State tax cuts are important for economic growth

Sunday, August 4, 2013

Missourians should pay little tax because they have little government and see no need for more. Government has an insatiable appetite for money. You've got it; they want it.

As the vice chairman of the Senate Ways & Means Committee, I have been through many hearings about our tax laws and have researched the issue extensively. For more than 90 years, no meaningful tax relief has made it into law. This is why one of the most important pieces of legislation I voted for this year was HB 253, the comprehensive tax reform bill. Rather than trying to drain every cent from Missouri taxpayers, government should instead try to drain every cent of waste from the state budget.

The best place to combine fiscal rectitude and pro-growth economics is the tax code. Since 2008, our state has lost more than 24,000 jobs. As of June, more than 206,000 Missourians were unemployed. We must reverse this trend, and across-the-board tax relief is the best way to do so. The evidence supports the economic principle that lower tax rates are associated with long-term, rapid growth of the economy -- both during normal periods and during recovery from a recessionary condition. Pro-growth policies, such as cutting income taxes, work.

Oklahoma has provided a valuable lesson about tax cuts. They proved when you cut taxes, revenue grows. Since the state personal income tax cuts began in FY-2005, both income tax collections and sales-tax collections increased. Once again, basic economic theory tells us a permanent tax cut will lead to an increase in consupmption. This was witnessed by Oklahoma over the past eight years.

History demonstrates the best fiscal policy is an across-the-board tax cut approach where both employers and employees benefit. Businesses that are moving from high tax states are moving to Arizona, Colorado, Florida, Nevada, Texas and Utah -- all of which boast low or no state income taxes and lower business taxes. These states are quickly becoming magnets for business development. We need to put Missouri on this list. Missouri is 48th in economic growth over the last decade. Where we are is totally unacceptable.

We need to study the states that work, know why they work, and take the ways that work and apply them in Missouri. Or, we could wait until the disadvantages of operating a business in Missouri become too great.

The governor is playing politics with the budget, withholding $400 million -- including $66 million from K-12 education -- despite the fact Missouri has a $325 million budget surplus. I support education funding. That is why I voted to increase the K-12 education foundation formula by $66 million, increase higher education funding by $25 million, and increase funding for scholarship programs. I support education funding and will continue to vote for increases for our children. However, let me make it clear the legislative body sets the budget for education -- not the governor.

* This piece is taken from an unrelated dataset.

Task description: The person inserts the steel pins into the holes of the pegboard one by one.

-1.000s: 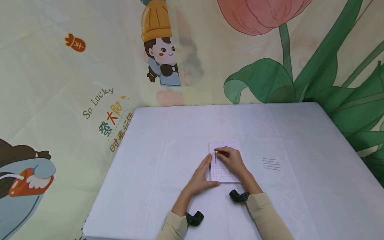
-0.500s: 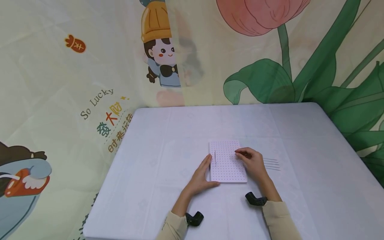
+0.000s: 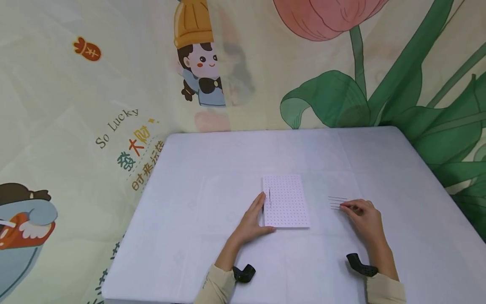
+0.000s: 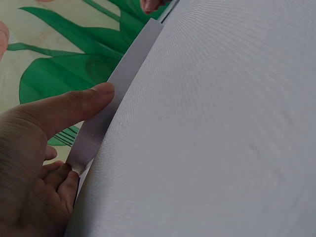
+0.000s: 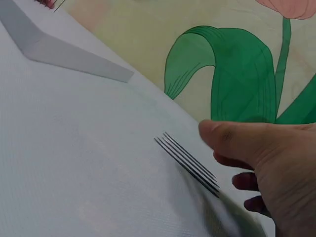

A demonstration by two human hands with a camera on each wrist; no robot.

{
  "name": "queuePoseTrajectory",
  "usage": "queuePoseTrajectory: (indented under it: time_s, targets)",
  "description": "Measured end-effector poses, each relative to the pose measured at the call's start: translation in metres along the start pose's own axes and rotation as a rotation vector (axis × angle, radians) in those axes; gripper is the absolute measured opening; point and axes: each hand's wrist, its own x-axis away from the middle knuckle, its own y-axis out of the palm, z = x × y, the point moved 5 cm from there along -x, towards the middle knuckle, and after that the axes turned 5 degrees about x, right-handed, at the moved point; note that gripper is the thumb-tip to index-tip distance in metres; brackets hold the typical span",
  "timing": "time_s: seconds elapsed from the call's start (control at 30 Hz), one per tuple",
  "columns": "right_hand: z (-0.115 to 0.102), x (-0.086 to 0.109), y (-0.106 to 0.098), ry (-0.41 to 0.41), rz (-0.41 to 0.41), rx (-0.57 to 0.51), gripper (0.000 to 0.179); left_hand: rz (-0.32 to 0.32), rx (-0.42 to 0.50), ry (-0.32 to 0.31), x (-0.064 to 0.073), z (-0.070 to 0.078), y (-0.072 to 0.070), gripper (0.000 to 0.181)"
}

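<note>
A white board (image 3: 286, 202) dotted with small holes lies on the table. My left hand (image 3: 248, 219) holds its near left corner, fingers along the left side and thumb (image 4: 101, 94) pressed to the near edge (image 4: 123, 74). Thin dark rods (image 3: 270, 196) stick up near the board's left side. To the right of the board, several thin dark rods (image 5: 186, 168) lie roughly parallel on the table. My right hand (image 3: 364, 217) hovers just over their right ends, its fingers partly curled. In the right wrist view nothing shows between its fingers, and the rods lie apart from the thumb (image 5: 217, 133).
A white cloth covers the table (image 3: 212, 169), whose far edge meets a printed backdrop (image 3: 326, 99) with plants and cartoon figures. Each wrist carries a black camera mount; the left mount (image 3: 244, 273) sits near the sleeve.
My right hand has moved from the rods standing on the board, rightward across it, to the rods on the table. My left hand stays at the board's corner. The head view has shifted slightly.
</note>
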Motion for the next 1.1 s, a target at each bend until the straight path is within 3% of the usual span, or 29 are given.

Tax cuts enhance incentives for work effort, savings and investment. It is no accident that reducing taxes spurs economic growth, investment, productivity and employment growth. We need to make Missouri's tax system more pro-growth. Missourians believe returning money to taxpayers when there are surpluses is a good idea. I hope legislators have the political fortitude to support sensible policies like lessening the tax burden and override the governor's veto.

Wayne Wallingford, R-Cape Girardeau, is the state senator for Missouri's 27th District.